■ **What to produce**:
Leave out the pictures and repeat the data exactly.

■ **Data segment**:
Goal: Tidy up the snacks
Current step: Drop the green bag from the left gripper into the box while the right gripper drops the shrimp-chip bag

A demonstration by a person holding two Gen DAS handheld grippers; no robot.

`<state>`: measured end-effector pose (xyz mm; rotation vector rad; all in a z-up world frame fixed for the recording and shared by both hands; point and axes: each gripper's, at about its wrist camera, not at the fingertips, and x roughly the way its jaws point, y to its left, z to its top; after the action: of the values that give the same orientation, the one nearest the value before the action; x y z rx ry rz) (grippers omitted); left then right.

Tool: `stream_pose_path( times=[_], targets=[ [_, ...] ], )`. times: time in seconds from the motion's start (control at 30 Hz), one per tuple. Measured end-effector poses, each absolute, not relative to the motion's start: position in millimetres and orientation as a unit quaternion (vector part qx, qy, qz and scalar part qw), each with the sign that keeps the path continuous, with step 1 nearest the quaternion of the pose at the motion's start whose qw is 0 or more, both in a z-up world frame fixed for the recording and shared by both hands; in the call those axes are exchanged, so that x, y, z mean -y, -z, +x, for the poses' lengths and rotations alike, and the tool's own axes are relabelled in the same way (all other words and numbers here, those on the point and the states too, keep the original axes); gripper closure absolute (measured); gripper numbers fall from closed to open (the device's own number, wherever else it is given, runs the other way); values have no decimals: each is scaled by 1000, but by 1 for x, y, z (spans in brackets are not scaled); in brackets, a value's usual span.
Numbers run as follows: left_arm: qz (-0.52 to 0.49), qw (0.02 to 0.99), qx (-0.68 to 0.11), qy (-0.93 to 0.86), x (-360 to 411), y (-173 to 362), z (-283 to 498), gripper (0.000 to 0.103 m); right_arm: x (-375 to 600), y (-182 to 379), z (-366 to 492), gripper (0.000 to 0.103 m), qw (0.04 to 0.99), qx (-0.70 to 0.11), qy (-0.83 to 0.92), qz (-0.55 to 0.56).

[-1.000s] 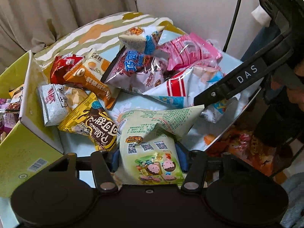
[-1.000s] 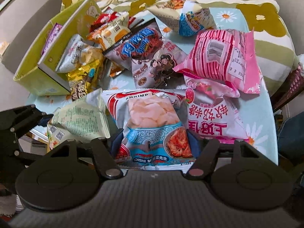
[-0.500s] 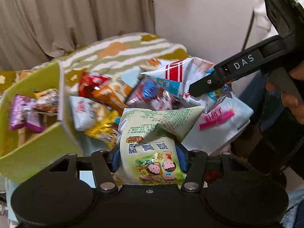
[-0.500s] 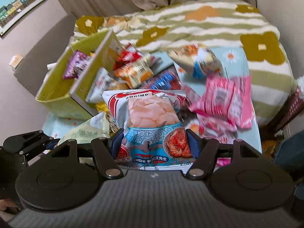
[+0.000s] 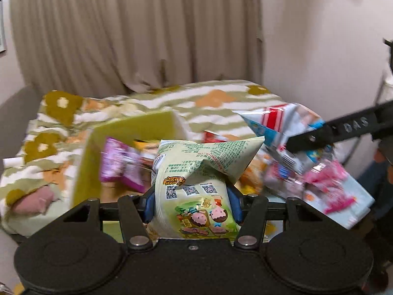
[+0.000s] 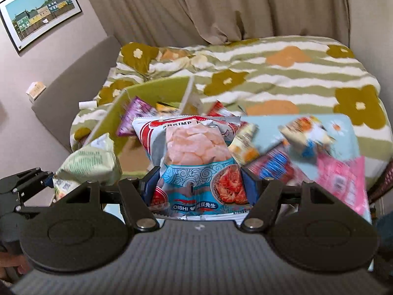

■ **Result**:
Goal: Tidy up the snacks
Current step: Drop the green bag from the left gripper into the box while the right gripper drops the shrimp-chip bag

A demonstration by a person holding two Gen DAS handheld grippers; no robot.

`<state>`: measured end-effector pose (xyz mm; rotation vector rad; all in a z-up world frame fixed for the recording and shared by both hands; point and axes: each gripper's, at about its wrist camera, not at the fingertips, and x roughly the way its jaws point, y to its left, z to its top; after the action: of the values that give the same orientation, the one nearest the value before the action; x y z rx ry rz) (grippers omitted); left then right.

Tool: `stream_pose_path( times=[_], targets=[ [_, ...] ], )`. times: time in seconds from the motion's start (control at 30 Hz), one per tuple. Measured end-effector poses, each absolute, not relative to the motion's start: position in millimetres and orientation as a unit quaternion (vector part qx, qy, qz and scalar part qw), each with the sign that keeps the path continuous, with step 1 nearest the quaternion of the pose at the motion's start whose qw is 0 or more, both in a z-up world frame fixed for the recording and shared by both hands; in the call those axes are exchanged, so that x, y, z mean -y, -z, +x, for the poses' lengths and rotations alike, and the tool's own axes are relabelled in the same way (all other words and numbers here, those on the point and the states too, keep the original axes); gripper closure absolute (measured); gripper numbers fall from closed to open (the device's own number, wherever else it is given, runs the other way); values have no decimals: each is scaled by 1000, but by 1 for x, y, z (spans in brackets are not scaled); in brackets, a value's usual span.
Numbers run as follows: left_arm: qz (-0.52 to 0.49), qw (0.02 to 0.99), qx (-0.68 to 0.11), qy (-0.93 to 0.86), x (-360 to 411), y (-173 to 362), z (-283 to 498), gripper (0.000 to 0.103 m); right_arm: x (-375 to 600), y (-182 to 379), z (-366 to 492), gripper (0.000 to 0.103 m), qw (0.04 to 0.99), qx (-0.70 to 0.11), qy (-0.83 to 0.92), qz (-0.55 to 0.56).

[-1.000s] 
[-1.000s] 
[-0.500s] 
[-0.500s] 
[+0.000s] 
[+0.000s] 

The exercise has been answered, and the work is done.